To obtain a three-dimensional view visualizing the interaction between COX-2 and the potential inhibitors, molecular docking technology was adopted to perform a computer simulation. The crystal structure of COX-2 (code ID:1CVU, resolution:2.40 Å) was obtained from the RCSB Protein Data Bank in PDB format (Kiefer et al., 2000). By submitting the PDB file to the “build/check/repair model” and “Prepare PDB file for docking programs” modules, some repair work was further completed, such as modeling the missing side chains, performing a small regularization, correcting water positions and symmetry, and adding hydrogen. The fixed PDB file was then assessed and submitted to AutodockTools (ADT ver.1.5.6) to prepare PDBQT file, and Gasteiger charges were computed for protein atoms. Then, the central coordination of the docking box was positioned at x = 24.952; y = 23.300; z = 48.666, and the size of the box was set at 60 × 60×60, 0.375 Å spacing. Created by ChemDraw, the ligand compounds from MC extract were then converted to mol2 format by Chem3D. Docking simulations were performed by ADT. The searching work, with lamarckian genetic algorithm (GALS) as the engine, was carried out in 100 runs. The docking procedure was run by Autodock4 using the region of the grid box, which was also employed by Autogrid4 to prepare affinity grid maps. The most stable docking model, which was identified for each of the components based on the beat-scored conformation under the ADT prediction, was applied to further analyze the binding mode of the molecular docking. PyMOL was used for analysis of the docking sites so that the interaction between enzymes and inhibitors could be observed and evaluated.

To characterize the in vitro inhibitory effect of MC on COX-2, the inhibitory rate of MC extract was assessed at various concentrations using COX-2 Inhibitor Screening Kits. The resulting IC₅₀ curve was generated using GraphPad Prism 9 software. The IC₅₀ of MC extract is 77.43 ± 3.12 μg/mL. As depicted in Figure 2, an increase in the concentration of MC extract corresponded to a proportional elevation in its COX-2 inhibition rate, suggesting that the MC extract likely contains concentration-dependent potential COX-2 inhibitors.

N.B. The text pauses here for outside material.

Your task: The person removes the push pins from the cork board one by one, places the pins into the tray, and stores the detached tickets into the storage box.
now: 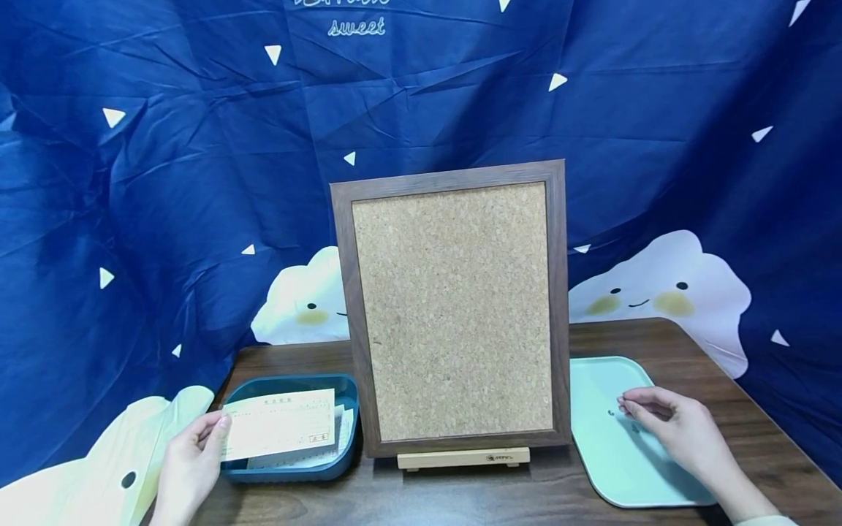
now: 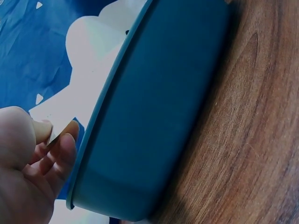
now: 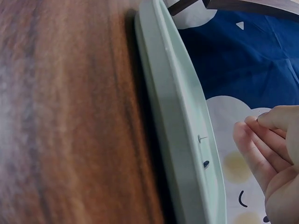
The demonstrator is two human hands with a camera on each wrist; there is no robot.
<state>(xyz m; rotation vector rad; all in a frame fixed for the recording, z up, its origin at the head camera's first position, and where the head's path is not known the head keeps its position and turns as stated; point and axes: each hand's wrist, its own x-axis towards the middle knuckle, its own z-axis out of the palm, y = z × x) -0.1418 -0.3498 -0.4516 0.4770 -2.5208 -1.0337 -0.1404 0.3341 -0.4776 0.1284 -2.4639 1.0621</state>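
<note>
My left hand (image 1: 191,464) pinches a printed paper slip (image 1: 279,422) by its left edge, between thumb and fingers. The slip is above a blue plastic basket (image 1: 289,473), in which more papers (image 1: 344,431) lie. In the left wrist view the basket's outer wall fills the middle and the slip shows only edge-on. Over the pale green tray (image 1: 612,482), my right hand (image 1: 684,427) has thumb and fingertips together on a tiny dark thumbtack (image 3: 259,120), mostly hidden by the fingers. Other thumbtacks (image 3: 206,164) lie on the tray below.
A cork board (image 1: 460,314) in a dark wooden frame stands on a small wooden stand (image 1: 463,459) between basket and tray. All rest on a brown wooden table (image 1: 500,497). Behind hangs a blue curtain (image 1: 447,95) with clouds and white triangles.
</note>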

Celecoxib, a selective COX-2 inhibitor commonly used in clinical practice, was applied as the positive control in this study, while adenosine was used as the negative control. The two agents were mixed and subjected to affinity ultrafiltration aiming to verify the feasibility of the established approach. As shown in Figure 3, Celecoxib and adenosine were detected at 28.2 min and 5.5 min, respectively. Compared with the control group, the response value of celecoxib significantly increased in the active group. By contrast, there was no evident change in the response value of adenosine, suggesting that the established affinity ultrafiltration approach harbored a satisfying specificity for COX-2 test.

The potential COX-2 inhibitors preliminarily identified in the experiment for determining COX-2-inhibitory activity of MC extract were further screened by BAUF-UPLC-MS. Following affinity ultrafiltration, the chromatographic peak areas were compared between the active-enzyme group and inactive-enzyme group, in an attempt to identify the bioactive components in the extract. Moreover, the reliability of the established approach was verified by setting up positive and negative control groups, which were also used to eliminate the possible disturbance produced by other inactive compounds.

The UPLC chromatogram showed distinct differences in the two groups of the activated enzyme group (Figure 4A), and components in the activated group exhibited bigger peak areas than those in the inactivated enzyme group, which suggested possible COX-2 ligands in MC. The binding degree (BD) is defined to rank the affinity binding between the ligands and the enzyme. A higher BD value indicates stronger binding with the receptor and consequently greater inhibitory effect on the enzyme activity. Through analyzing the peak areas of two groups, the BDs for these identified compounds were calculated (Table 1), and the results showed that the BDs of 11 components more than 30%, which suggested that these compounds might be effective COX-2 ligands. However, it was also observed that some of the peak areas in the inactivated enzyme group were larger than those of the active enzyme group, which could possibly attribute to the fact that the protein spatial structure (about 74 kDa) was modified during inactivation of the enzyme in the boiling water bath. Therefore, when the inactivated enzyme was incubated with the extract, the pores in the ultrafiltration membrane were blocked and certain small unbound molecules were retained on the ultrafiltration membrane during the elution process (Zhang et al., 2021).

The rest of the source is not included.